### ASSIGNMENT
In the material below, the required lines run from the one containing "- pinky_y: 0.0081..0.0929" through the one containing "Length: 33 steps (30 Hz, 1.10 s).". Copy those lines exactly, ends included, and nothing else.

***

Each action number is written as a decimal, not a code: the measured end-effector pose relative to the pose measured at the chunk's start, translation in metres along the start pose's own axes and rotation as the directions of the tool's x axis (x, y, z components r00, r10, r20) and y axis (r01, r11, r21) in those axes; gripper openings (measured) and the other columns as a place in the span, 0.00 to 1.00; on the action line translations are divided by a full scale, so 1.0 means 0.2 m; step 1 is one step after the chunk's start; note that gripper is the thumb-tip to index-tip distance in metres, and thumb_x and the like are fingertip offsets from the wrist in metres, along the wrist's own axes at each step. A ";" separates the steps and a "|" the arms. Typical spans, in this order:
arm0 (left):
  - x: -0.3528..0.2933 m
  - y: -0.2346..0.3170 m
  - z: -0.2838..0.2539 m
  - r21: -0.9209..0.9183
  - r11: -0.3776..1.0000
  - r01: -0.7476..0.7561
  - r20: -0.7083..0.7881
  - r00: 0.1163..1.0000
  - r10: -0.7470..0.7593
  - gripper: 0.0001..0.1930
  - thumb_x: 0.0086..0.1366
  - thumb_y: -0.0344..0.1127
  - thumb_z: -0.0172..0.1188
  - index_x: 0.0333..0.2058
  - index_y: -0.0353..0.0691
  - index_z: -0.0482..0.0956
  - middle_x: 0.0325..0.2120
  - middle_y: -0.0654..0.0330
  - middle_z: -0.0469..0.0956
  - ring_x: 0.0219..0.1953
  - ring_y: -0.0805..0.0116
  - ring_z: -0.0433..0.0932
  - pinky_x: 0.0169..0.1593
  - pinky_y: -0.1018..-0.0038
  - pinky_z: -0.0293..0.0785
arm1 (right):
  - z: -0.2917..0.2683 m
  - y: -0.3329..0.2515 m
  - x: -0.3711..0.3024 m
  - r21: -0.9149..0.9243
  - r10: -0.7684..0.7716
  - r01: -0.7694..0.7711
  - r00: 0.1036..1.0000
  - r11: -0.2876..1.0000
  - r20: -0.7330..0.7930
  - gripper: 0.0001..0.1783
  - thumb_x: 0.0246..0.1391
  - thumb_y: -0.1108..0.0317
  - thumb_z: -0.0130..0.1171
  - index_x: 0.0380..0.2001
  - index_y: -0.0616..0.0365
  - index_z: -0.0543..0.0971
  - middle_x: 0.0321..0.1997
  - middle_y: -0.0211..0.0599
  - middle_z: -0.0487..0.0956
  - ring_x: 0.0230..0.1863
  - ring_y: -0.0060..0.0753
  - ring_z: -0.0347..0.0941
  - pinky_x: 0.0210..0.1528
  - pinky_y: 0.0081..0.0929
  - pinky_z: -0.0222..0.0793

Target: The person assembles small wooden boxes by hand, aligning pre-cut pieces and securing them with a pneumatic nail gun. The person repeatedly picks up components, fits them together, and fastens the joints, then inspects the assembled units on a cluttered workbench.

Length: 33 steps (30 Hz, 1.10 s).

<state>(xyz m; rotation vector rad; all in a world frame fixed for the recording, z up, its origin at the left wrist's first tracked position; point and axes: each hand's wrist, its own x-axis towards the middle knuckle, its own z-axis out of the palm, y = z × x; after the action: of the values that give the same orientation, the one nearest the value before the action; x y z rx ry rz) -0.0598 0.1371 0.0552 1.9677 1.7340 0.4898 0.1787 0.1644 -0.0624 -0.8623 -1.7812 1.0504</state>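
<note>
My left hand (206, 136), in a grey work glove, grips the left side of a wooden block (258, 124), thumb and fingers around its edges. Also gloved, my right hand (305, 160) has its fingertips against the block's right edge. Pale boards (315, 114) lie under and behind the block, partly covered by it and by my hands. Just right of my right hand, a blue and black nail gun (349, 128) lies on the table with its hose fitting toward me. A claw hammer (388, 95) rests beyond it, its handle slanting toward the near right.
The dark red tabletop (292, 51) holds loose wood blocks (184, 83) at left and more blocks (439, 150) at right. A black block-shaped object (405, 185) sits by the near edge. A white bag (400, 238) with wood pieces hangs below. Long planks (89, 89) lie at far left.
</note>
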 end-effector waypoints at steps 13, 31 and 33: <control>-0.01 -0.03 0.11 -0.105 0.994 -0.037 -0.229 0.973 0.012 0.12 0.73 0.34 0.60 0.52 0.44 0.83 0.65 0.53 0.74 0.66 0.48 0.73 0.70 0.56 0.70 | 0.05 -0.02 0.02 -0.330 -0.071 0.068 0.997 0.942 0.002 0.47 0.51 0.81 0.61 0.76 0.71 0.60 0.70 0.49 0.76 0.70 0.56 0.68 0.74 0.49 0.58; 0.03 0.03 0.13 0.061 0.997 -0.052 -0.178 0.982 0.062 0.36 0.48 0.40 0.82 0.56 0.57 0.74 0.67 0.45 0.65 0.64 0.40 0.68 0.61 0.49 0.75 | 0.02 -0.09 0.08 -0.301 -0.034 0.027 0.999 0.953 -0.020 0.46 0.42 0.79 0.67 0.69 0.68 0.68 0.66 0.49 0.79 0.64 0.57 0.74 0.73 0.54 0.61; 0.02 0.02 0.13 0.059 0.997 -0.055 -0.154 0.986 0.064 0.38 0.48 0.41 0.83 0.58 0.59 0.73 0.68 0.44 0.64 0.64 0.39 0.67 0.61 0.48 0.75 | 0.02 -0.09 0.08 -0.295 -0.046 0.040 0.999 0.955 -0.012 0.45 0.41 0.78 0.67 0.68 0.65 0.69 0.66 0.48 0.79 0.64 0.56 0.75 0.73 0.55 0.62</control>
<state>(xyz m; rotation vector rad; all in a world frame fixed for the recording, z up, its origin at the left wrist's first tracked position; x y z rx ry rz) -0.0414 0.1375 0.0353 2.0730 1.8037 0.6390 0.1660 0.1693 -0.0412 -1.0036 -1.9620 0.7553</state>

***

### RESPONSE TO THIS TASK
  - pinky_y: 0.0081..0.0929
  - pinky_z: -0.0222..0.0793

Target: The person assembles small wooden boxes by hand, aligning pre-cut pieces and securing them with a pneumatic nail gun. The person repeatedly picks up components, fits them together, and fastens the joints, then inspects the assembled units on a cluttered workbench.

Length: 33 steps (30 Hz, 1.10 s).

There is nothing more to this exercise.